Once you find the line containing "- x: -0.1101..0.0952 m" in the data below, copy it and each following line exactly, up to and including the line containing "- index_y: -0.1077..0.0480", and nothing else.

### GIVEN MATERIAL

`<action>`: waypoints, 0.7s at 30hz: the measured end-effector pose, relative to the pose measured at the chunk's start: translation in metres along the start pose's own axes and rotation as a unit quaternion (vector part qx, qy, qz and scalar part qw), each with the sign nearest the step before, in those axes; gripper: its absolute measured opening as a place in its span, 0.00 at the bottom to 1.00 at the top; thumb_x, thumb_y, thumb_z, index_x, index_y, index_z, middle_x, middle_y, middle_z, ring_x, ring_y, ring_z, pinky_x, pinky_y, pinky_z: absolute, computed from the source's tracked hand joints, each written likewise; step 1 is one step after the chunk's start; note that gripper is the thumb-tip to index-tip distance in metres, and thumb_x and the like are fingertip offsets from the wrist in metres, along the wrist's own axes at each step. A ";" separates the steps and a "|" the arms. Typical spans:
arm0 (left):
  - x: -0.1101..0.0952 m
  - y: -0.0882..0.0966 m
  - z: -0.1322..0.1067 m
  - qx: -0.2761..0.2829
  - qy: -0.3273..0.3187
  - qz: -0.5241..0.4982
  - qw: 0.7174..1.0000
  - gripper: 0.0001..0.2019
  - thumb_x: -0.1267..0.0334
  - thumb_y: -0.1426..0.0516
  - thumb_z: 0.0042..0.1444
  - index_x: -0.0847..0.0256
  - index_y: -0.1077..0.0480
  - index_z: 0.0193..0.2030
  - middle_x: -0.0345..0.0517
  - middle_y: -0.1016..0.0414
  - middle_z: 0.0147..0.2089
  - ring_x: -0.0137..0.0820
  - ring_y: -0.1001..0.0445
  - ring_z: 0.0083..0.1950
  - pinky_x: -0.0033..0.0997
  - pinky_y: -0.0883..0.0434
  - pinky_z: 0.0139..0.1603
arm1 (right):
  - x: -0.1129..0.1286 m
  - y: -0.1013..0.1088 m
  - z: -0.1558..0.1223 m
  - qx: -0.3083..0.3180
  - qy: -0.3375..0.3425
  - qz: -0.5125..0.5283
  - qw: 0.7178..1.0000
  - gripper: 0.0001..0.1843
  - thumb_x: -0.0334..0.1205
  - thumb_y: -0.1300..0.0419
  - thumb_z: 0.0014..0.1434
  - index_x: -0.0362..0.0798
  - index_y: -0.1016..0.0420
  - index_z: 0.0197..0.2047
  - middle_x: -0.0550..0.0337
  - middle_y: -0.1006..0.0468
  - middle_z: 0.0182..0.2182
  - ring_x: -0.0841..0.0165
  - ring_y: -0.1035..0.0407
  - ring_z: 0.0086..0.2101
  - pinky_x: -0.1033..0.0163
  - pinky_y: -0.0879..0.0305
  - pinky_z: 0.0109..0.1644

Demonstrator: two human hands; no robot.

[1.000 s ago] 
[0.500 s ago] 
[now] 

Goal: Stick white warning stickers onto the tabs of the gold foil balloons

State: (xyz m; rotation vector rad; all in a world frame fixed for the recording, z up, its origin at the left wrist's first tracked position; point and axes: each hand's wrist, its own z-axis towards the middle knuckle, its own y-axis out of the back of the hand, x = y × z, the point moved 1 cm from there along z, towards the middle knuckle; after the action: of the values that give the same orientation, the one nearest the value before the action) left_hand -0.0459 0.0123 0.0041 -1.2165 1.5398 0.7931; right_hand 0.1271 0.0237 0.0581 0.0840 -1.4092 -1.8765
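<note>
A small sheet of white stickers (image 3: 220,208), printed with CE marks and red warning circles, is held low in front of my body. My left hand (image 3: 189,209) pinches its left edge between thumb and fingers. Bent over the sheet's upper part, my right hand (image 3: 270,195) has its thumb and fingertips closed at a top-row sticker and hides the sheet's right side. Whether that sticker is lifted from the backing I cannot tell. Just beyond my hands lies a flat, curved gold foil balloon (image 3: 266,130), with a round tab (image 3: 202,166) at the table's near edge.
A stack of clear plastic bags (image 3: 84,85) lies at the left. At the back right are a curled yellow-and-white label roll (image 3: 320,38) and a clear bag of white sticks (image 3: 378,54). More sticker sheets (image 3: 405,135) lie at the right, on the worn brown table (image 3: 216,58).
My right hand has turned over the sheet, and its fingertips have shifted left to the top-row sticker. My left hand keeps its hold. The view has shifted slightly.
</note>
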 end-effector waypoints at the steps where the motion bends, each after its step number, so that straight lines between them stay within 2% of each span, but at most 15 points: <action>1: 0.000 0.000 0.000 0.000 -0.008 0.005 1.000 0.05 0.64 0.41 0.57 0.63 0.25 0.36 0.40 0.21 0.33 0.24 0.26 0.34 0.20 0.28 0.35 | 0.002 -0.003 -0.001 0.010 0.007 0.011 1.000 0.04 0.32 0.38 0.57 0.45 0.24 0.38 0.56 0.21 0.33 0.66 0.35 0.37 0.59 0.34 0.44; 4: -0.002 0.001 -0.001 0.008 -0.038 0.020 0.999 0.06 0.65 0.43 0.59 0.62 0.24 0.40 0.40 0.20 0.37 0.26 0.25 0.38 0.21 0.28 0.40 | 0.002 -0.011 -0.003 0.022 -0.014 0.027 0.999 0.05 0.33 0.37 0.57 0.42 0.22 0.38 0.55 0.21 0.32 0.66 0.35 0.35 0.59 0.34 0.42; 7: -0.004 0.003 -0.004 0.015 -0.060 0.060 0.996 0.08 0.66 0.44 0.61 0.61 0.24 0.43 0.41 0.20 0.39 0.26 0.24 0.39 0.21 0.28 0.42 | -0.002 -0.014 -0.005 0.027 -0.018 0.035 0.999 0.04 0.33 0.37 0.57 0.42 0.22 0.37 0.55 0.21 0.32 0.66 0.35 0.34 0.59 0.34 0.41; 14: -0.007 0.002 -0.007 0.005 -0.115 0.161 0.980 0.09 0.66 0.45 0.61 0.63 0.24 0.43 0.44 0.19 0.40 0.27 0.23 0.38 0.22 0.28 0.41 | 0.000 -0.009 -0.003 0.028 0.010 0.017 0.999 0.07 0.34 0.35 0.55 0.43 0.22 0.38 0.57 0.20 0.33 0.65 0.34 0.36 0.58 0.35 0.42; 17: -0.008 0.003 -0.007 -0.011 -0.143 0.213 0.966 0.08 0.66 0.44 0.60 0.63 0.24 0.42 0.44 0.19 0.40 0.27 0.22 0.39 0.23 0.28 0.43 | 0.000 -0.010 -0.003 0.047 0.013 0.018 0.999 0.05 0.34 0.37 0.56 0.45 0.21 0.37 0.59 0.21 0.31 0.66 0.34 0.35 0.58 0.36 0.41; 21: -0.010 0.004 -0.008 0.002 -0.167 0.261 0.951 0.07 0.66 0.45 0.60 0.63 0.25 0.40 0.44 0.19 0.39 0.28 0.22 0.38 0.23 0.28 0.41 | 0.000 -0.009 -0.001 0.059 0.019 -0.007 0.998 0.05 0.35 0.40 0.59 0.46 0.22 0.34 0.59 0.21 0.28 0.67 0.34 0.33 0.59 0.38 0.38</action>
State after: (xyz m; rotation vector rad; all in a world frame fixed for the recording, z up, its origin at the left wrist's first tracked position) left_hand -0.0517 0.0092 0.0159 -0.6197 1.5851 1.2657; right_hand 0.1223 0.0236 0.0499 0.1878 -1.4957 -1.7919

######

_FINAL ANSWER_
  - x: -0.1101..0.0952 m
  - y: -0.0882..0.0966 m
  - z: -0.1322..0.1067 m
  - qx: -0.2761..0.2829
  - qy: -0.3273..0.3187
  - qz: -0.5241..0.4982
  - qw: 0.7174..1.0000
  - gripper: 0.0001..0.2019
  - thumb_x: -0.1267..0.0334
  - thumb_y: -0.1426..0.0516
  - thumb_z: 0.0042..0.1444
  - index_x: -0.0847..0.0256
  - index_y: -0.1077..0.0480

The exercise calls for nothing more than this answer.